• [TASK INSTRUCTIONS]: In the material below, find the line with "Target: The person" and the line with "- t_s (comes", then output those two lines and every line between them, exactly.

━━━ MATERIAL FOR THIS EXERCISE ━━━

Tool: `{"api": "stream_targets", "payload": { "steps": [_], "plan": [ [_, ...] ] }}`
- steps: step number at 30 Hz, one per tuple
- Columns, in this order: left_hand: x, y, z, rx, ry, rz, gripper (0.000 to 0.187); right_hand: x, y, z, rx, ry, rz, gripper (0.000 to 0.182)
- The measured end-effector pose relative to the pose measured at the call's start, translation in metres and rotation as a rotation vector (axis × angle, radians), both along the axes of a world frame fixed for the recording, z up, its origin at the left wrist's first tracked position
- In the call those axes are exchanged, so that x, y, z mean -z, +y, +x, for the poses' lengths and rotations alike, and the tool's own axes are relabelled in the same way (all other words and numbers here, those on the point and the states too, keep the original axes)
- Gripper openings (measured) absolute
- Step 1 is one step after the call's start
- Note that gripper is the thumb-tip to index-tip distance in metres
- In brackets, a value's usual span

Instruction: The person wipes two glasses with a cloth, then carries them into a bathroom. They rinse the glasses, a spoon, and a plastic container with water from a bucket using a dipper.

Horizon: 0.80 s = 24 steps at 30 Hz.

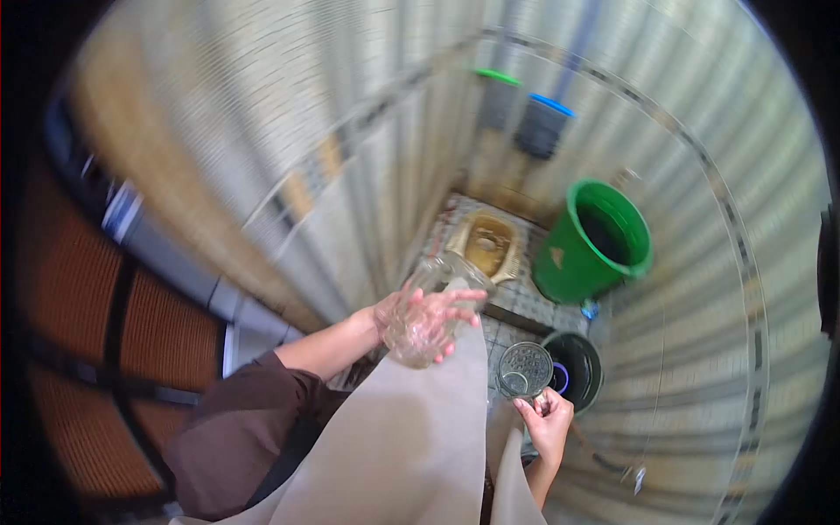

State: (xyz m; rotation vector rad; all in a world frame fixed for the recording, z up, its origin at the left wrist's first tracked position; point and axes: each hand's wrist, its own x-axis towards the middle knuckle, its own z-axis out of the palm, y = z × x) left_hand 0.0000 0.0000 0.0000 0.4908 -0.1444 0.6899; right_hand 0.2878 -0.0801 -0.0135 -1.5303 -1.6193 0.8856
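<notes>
My left hand (429, 319), fingers spread, is wrapped about a clear glass jar (411, 341) that lies tilted before my body. Its fingers show partly through the glass, and the jar is smeared by motion. Lower right, my right hand (549, 424) pinches the near edge of a round clear piece with a rim (525, 369); I cannot tell whether it is a lid or a cup. This round piece overlaps a dark bucket (588, 363) on the floor in this view.
A squat toilet (486, 245) is set in the raised tiled floor ahead. Beside it stands a tall green bin (560, 262) with dark contents. Two dustpan-like things (538, 131) hang on the corner wall. Brown panels (166, 328) are at left. A purple-rimmed thing (560, 376) sits in the bucket.
</notes>
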Motion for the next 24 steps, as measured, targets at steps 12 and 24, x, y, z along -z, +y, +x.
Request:
{"api": "stream_targets", "payload": {
  "steps": [12,24],
  "plan": [
    [-0.007,-0.236,-0.196,-0.944,-0.026,-0.011,0.093,-0.012,-0.007,-0.271,-1.12,-0.104,-0.178,0.041],
    [0.001,-0.316,-0.375,-1.357,0.37,-0.387,0.086,0.034,-0.045,-0.585,-1.112,0.241,-0.474,0.027]
  ]
}}
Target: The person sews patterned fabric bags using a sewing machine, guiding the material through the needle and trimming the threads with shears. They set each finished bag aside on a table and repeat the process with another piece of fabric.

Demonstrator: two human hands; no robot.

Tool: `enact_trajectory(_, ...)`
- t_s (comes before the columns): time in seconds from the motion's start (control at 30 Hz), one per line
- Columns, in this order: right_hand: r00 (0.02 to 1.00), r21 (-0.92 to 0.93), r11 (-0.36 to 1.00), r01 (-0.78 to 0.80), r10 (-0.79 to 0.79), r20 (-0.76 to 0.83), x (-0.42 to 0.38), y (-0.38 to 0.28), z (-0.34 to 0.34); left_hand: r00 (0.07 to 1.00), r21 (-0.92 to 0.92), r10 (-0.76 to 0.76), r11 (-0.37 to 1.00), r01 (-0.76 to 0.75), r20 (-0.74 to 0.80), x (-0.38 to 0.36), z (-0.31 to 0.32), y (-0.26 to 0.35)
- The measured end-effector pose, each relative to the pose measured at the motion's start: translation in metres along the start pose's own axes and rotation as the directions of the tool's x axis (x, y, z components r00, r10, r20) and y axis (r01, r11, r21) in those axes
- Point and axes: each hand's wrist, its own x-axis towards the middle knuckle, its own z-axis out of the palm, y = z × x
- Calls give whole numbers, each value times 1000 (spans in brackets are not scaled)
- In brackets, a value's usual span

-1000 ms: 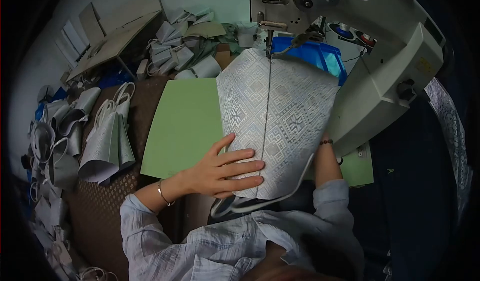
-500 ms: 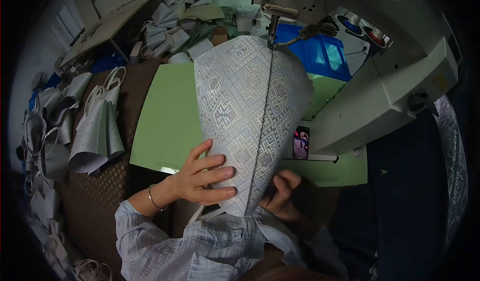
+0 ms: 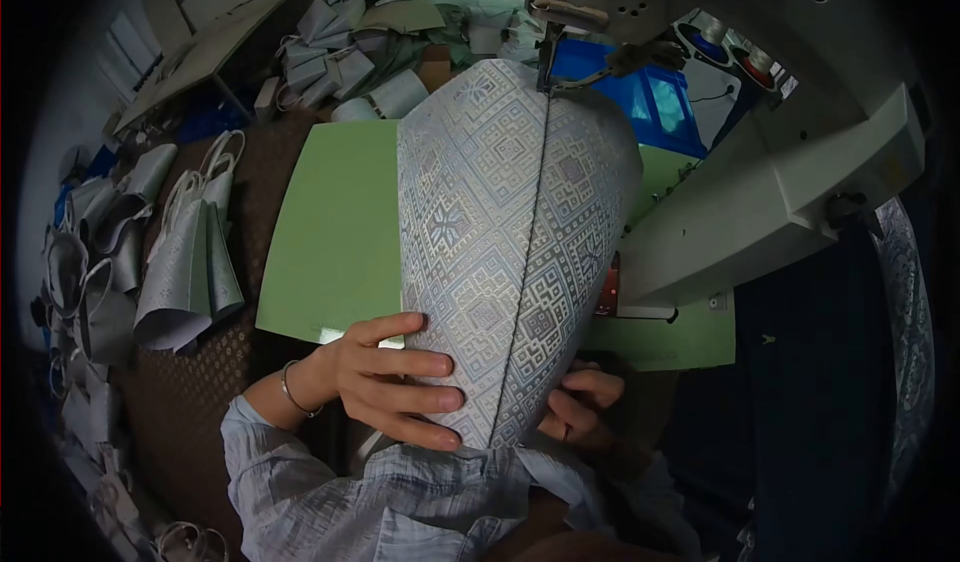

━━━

• [ANSWER TO THIS PROBLEM]:
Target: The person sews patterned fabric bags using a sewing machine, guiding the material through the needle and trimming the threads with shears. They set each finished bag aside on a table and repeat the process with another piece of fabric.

Demonstrator: two human hands; no robot.

Tool: `enact_trajectory(_, ...)`
- t_s (comes before the columns): time in seconds from the motion's start (control at 30 Hz), one per line

The output is complete.